SPKF-Jahresbericht 2021

Die Papierindustrie hatte, wie viele andere Branchen, im Jahr 2021 mit Lieferengpässen zu kämpfen. Dies einerseits beim Altpapier aber auch bei den Zellstoffen. Altpapier war im Berichtsjahr in ganz Europa rar. Papierfabriken benötigten dringend alte Ware, um neue herzustellen. Der Umfang der Zeitungen und des Werbematerials nahm während der Pandemie weiter ab. Gleichzeitig stieg die Nachfrage nach Verpackungsmaterialien. Der Kampf der verschiedenen Papierhersteller um das Rohmaterial trieb die Preise in ganz Europa in die Höhe. Altpapier kostete Ende Berichtsjahr zwei- bis dreimal mehr als anfangs Jahr. Zudem ist die Herstellung von Papier ein energieintensiver Prozess und die stark gestiegenen Energiepreise verteuerten die Produktionskosten zusätzlich.

Die Mehrheit unserer Mitgliedfirmen konnten ihren Umsatz steigern, einige stagnierten und wenige erlitten Verluste. Ein Blick auf die Statistik zeigt, dass die Mitgliedfirmen 1,39 Mio. Tonnen Papier, Karton und Folien produzierten und 1,54 Mia. Franken Umsatz generierten. (Beim Umsatz veröffentlicht eine grössere Firma nur den gesamten Gruppen-Umsatz, darum fällt dieser etwas höher aus.)

Im Berichtsjahr sind 5.89% mehr Papier und Karton durch Schweizer Papierfabriken ausgeliefert worden, wobei vor allem Zeitungspapier (+17.36 %) und grafische Papiere (+10.46 %) mengenmässig stark zulegen konnten, auch weil diese Sparten im Vorjahr sehr gelitten hatten. Der gesamte Verbrauch des Papiers stagnierte gegenüber Vorjahr, jedoch gab es bei den einzelnen Papieren stärkere Schwankungen.
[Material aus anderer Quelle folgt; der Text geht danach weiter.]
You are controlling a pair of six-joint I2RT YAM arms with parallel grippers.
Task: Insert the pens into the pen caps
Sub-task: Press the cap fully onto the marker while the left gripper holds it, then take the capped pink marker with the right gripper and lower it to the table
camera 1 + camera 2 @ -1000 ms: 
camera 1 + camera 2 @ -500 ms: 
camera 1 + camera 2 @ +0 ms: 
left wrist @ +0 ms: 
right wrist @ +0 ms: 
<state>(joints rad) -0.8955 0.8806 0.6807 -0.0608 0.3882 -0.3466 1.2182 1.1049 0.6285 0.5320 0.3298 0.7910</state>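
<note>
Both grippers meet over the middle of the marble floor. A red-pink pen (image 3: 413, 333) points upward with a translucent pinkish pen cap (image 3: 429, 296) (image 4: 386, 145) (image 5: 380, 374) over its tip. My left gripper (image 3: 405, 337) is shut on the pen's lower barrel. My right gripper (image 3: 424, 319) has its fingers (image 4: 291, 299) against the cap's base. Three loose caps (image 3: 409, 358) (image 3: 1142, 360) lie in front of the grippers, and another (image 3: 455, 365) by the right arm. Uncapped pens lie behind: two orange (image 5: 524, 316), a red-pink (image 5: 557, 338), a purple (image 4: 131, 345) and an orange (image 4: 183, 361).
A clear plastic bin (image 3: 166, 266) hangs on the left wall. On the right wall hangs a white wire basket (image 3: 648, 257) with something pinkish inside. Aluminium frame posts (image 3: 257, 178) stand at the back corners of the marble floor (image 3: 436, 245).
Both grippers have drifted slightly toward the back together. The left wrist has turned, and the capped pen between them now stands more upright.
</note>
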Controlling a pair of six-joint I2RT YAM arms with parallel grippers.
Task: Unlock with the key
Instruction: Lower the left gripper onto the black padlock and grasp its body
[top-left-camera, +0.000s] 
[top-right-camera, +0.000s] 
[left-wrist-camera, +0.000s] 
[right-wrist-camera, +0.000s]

Der SPKF gab mit der Gewerkschaft der Schweizer Papierindustrie (SPV) am 1.1.2020 einen neuen Gesamtarbeitsvertrag heraus, welcher bis zum 31.12.2023 Gültigkeit hat. Der GAV gilt für die Mehrheit der Betriebe der Papierbranche. Der GAV bildet auch die Grundlage für die Paritätische Kommission und für die Verwendung der Gelder aus dem Ausbildungs- und Förderungsfonds (AFF). Im Berichtsjahr wurde der GAV gut angewendet. Mit der Annahme des Vaterschaftsurlaubs stand bereits die erste Anpassung des GAVs an. Der SPKF hat diesbezüglich mit der Gewerkschaft der Schweizer Papierindustrie (SPV) verhandelt und gemeinsam eine für die Arbeitnehmer grosszügige Regelung beschlossen, welche ab 1. Januar 2021 in Kraft trat.

Bei der Ausbildung der Berufsleute arbeitet der SPKF eng mit der Papiermacherschule Gernsbach (D) zusammen, wobei ein Mitglied des SPKF im Vorstand des Förderverein Papierzentrum Gernsbach (FÖP) mitwirkt. Im Jahr 2021 hat eine Person aus der Schweiz die Fachschule Papiererzeugung erfolgreich abgeschlossen. Zudem haben drei Lernende aus der Schweiz die Ausbildung zum Papiertechnologen bzw. zur Papiertechnologin bestanden. Für die Schweizer Betriebe ist es eine hervorragende Lösung, dass der Berufsschulunterricht in Gernsbach und die berufsbegleitenden Ausbildungsangebote in Steyrermühl absolviert werden können.